Premièrement, je suis toujours dans l'attente d'un entretien à l'aéroport qui pourrait déboucher sur quelquechose de plus engageant, de prime abord, en commençant par un salaire un peu plus amélioré et des tâches quotidiennes plus valorisantes et diversifiées. Tout cela dans l'hypothèse d'un entretien réussi, bien entendu. Mais le jeu en valant largement la chandelle, je classe cette éventualité au rang d'objectif numéro un. En attendant le rendez-vous, je pauffine donc mon anglais, l'une des principales qualités exigées. Non c'est pas vrai (que je pauffine).

Ensuite, je dispose d'une deuxième option qui s'appelle "profiter du système". C'est en effet une bonne alternative à ces boulots à deux balles que l'ANPE ose publier quotidiennement sur son site qui bugue sans arrêt (en plus). Pour tout vous dire, je suis en fin de contrat, après trois années de bons et loyaux services en tant que surveillante de lycée. Du coup, je suis en mesure de bénéficier de ce qu'on appelle communément "le chômage", à mesure, je pense, de quelques 700€ par mois. Il est clair que c'est pas avec cette somme que je vais payer mon iPhone et mon estéticienne, mais c'est comme qui dirait un bon début, sachant que de toutes façons ces estéticiennes sont de sales voleuses alors je n'y vais plus.

Mais plus sérieusement, n'aurais-je pas meilleur temps de me trouver un bon petit mi-temps pépère et de laisser le chômage me donner le complément de salaire, puisqu'au final, je ne resterais qu'une smicarde? Certes, pour la motivation et la prespective d'évolution, on repassera. Certes. Mais après tout, pourquoi se jetter dans le premier 35h venu, au risque de s'y entérrer (et de faire 25 minutes de voiture pour s'y rendre, en passant), alors que je pourrais prendre le temps de trouver quelquechose de mieux, tout en reprenant une activité "zen" en parallèle (histoire de pas virer totalement cassos' quoi). Avouez que c'est un petit dilemme!
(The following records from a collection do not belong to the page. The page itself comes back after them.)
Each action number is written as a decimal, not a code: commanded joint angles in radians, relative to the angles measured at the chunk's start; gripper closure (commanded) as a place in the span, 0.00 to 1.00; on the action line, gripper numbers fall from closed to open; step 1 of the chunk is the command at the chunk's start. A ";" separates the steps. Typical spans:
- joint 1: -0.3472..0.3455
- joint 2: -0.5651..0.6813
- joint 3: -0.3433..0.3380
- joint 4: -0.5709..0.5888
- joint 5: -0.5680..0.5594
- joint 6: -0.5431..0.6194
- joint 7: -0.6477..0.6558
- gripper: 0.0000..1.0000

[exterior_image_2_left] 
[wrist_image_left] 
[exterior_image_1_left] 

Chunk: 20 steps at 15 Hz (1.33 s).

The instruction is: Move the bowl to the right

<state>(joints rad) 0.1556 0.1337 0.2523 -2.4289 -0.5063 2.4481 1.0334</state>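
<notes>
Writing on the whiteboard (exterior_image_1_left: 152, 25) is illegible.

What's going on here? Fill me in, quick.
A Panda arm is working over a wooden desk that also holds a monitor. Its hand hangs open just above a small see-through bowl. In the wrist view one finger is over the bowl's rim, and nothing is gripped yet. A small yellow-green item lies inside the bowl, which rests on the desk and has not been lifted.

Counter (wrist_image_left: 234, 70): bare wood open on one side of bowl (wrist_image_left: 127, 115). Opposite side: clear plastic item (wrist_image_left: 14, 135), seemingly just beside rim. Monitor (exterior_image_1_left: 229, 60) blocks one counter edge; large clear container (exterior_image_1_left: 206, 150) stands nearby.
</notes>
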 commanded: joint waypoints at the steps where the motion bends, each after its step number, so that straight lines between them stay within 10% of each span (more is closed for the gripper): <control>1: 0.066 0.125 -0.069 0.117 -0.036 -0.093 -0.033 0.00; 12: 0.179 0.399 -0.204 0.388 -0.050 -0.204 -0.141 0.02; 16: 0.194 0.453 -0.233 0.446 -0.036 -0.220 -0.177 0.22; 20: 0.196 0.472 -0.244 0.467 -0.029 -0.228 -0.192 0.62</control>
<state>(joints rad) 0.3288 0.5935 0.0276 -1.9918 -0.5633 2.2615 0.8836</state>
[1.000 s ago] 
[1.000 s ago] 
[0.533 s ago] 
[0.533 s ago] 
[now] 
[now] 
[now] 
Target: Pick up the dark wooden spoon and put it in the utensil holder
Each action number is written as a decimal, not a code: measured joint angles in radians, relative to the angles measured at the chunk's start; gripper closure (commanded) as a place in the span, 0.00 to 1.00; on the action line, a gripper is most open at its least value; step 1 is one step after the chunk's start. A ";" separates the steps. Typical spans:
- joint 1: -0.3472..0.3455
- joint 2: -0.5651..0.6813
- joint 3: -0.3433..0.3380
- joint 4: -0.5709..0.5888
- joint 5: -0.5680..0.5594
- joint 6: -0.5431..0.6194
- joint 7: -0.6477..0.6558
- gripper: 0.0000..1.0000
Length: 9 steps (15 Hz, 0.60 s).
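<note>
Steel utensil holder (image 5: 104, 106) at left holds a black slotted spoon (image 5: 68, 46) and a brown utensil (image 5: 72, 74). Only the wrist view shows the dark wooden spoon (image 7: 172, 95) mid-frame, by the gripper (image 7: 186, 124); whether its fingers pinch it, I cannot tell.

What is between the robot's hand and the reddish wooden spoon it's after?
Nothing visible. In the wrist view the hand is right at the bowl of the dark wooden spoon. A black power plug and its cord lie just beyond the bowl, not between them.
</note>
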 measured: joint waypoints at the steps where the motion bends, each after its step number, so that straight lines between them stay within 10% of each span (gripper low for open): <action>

En attendant que les réponses viennent à moi, je suis en passe de faire l'acquisition d'un scooter 125 cm3 afin de me glisser le plus parfaitement possible dans la peau d'une sudiste et de bourlinguer au gré du mistral (?). Tout le monde me conseille de faire des efforts pour m'intégrer, et bien c'est quasiment chose faite avec ce petit deux-roues qui, après m'avoir allégée de quelques 4000€, fera de moi la plus niçoise des dijonnaises du 06. Et la plus cool des smicardes, en même temps! Affaire à suivre donc, en attendant j'ai demandé à mon père d'enlever les petites roues de mon vélo, histoire de m'entraîner.